セミキャブの利点は直進安定性、走行性能、乗り心地が良くなるという点。対して、デメリットはホイールベースが長くなる為、最小旋回半径が大きくなる(小回りが利かない)事。そのデメリットは農業や林業で使うユーザーには不評だった様で、スズキもホンダもモデルチェンジに伴いセミキャブを廃止しキャブオーバータイプに戻してしまった。三菱は最後までセミキャブで販売していたけどそれはセミキャブに拘っていたからではなく、儲けにならない軽トラをモデルチェンジさせるだけの余力が無かったからだろう。最終的に三菱も自社生産をやめてスズキのOEMになってしまったので、今軽トラを製造しているのはスズキとダイハツの2社だけで、どちらもキャブオーバータイプだ。

農業や林業には不向きでも、一般的な公道を走る分にはセミキャブのメリットは計り知れない。現に軽バンはセミキャブを採用している。走行性能もさることながら、フロントタイヤを極限まで前方に配置してフロントオーバーハングがほぼゼロな構造は機能美の集約と言って良い。軽自動車規格が変更された時、各メーカーが力を入れて新たに開発した革新的なモデルだ。だから、僕はセミキャブの軽トラが欲しいんだけど、セミキャブは中古でしか手に入らないので減っていくばかりだ。買うなら早い方が良い。

 

 

安価に購入出来て、MTが選べて、運転する事が楽しく、実用的かつ機能的な軽自動車、という条件で考えた時に幾つか候補は出てくるけれど、その中で最も魅力的だったのが軽トラだった。子供も大きくなったので、二人乗りの車でも何とか許容できないだろうか。

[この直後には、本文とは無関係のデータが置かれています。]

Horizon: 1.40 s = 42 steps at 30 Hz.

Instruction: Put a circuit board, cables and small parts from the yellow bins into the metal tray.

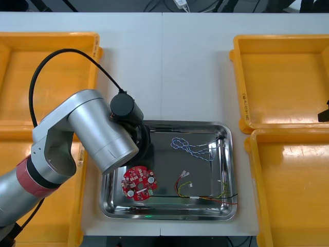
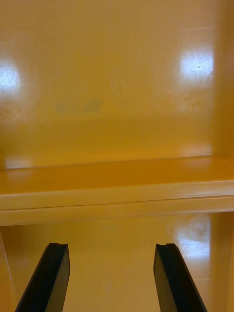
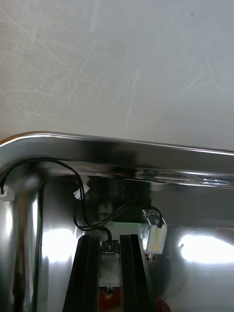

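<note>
While in claw (image 3: 110, 243), perhaps black cable (image 3: 78, 214).

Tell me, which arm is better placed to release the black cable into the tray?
Left. The left end effector is shut on the black cable inside the tray; the right end effector hangs open over a yellow bin.

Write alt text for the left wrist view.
The left hand is shut on one end of a black cable, low inside the metal tray near its corner. The cable loops toward the tray's rim; the light table lies beyond.
</note>
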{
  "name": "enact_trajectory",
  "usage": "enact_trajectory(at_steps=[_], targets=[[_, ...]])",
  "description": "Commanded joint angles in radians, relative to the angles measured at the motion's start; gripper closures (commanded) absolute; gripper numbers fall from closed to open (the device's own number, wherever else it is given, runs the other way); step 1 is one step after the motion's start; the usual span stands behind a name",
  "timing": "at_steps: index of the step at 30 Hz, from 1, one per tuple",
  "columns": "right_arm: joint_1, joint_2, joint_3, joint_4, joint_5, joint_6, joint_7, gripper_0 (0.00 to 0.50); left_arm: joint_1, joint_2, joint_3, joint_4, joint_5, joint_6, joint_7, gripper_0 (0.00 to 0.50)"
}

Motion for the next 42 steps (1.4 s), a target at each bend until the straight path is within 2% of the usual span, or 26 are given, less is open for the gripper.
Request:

海外でも軽トラは人気が有る様だし、今はアウトドアや車中泊ブームで軽トラが注目されている様だし、ほんと僕が入手するまで止めて欲しい。今なら比較的安価に購入出来るのに、変なプレミアが付いても困る。軽トラは極めてストイックな車なのと、貨物車両なのでギヤ比が低くて乗用車に比べてスピードが出ないので自分で所有するには相当な割り切りが必要だから、国内ブームは一時的なものだと思うけど。